## Exercise details
Each line from the one containing "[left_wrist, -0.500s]" to the end of the records should be copied exactly, and no other line.

## Exercise data
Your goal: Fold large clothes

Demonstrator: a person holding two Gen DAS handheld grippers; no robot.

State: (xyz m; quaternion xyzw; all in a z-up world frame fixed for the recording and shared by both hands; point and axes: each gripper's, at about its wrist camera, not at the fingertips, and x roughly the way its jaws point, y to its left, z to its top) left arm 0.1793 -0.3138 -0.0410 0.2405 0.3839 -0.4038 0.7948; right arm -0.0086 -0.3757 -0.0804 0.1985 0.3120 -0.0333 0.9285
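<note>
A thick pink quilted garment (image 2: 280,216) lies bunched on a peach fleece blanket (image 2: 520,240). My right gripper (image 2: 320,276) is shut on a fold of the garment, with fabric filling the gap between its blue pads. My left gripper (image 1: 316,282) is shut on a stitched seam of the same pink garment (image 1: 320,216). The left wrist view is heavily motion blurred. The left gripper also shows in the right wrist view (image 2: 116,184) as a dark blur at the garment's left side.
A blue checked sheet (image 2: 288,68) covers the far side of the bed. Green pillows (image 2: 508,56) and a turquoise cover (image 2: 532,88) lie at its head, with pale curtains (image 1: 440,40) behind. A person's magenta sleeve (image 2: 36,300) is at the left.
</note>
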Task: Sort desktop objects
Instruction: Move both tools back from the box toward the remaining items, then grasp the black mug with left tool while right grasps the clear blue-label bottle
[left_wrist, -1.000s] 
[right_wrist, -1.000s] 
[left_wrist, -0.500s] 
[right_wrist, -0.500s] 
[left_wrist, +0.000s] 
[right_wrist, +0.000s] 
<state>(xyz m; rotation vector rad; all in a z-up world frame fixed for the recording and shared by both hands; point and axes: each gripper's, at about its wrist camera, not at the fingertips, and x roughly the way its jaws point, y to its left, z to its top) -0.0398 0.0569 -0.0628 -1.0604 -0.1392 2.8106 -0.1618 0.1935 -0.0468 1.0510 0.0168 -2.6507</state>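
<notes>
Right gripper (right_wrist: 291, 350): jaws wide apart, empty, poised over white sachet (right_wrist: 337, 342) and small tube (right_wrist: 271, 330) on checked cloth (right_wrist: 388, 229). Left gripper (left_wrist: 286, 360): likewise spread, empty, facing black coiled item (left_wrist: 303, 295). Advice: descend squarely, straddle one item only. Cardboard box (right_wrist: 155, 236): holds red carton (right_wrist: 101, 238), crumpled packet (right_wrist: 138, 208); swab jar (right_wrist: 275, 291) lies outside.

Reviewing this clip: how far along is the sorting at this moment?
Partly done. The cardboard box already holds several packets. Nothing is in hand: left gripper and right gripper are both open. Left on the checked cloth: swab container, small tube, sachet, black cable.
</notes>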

## Answer space
[left_wrist, -0.500s] 
[right_wrist, -0.500s] 
[left_wrist, +0.000s] 
[right_wrist, +0.000s] 
<state>(xyz m; rotation vector rad; all in a z-up world frame fixed for the recording and shared by both hands; point and axes: each gripper's, at about its wrist camera, not at the fingertips, and x roughly the way its jaws point, y to its left, z to its top) -0.0398 0.0569 -0.0628 -1.0604 -0.1392 2.8106 -0.1618 0.1935 -0.0468 1.0510 0.0168 -2.6507</state>
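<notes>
Right gripper (right_wrist: 291, 350): jaws wide apart, empty, poised over white sachet (right_wrist: 337, 342) and small tube (right_wrist: 271, 330) on checked cloth (right_wrist: 388, 229). Left gripper (left_wrist: 286, 360): likewise spread, empty, facing black coiled item (left_wrist: 303, 295). Advice: descend squarely, straddle one item only. Cardboard box (right_wrist: 155, 236): holds red carton (right_wrist: 101, 238), crumpled packet (right_wrist: 138, 208); swab jar (right_wrist: 275, 291) lies outside.

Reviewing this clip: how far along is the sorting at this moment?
Partly done. The cardboard box already holds several packets. Nothing is in hand: left gripper and right gripper are both open. Left on the checked cloth: swab container, small tube, sachet, black cable.
</notes>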

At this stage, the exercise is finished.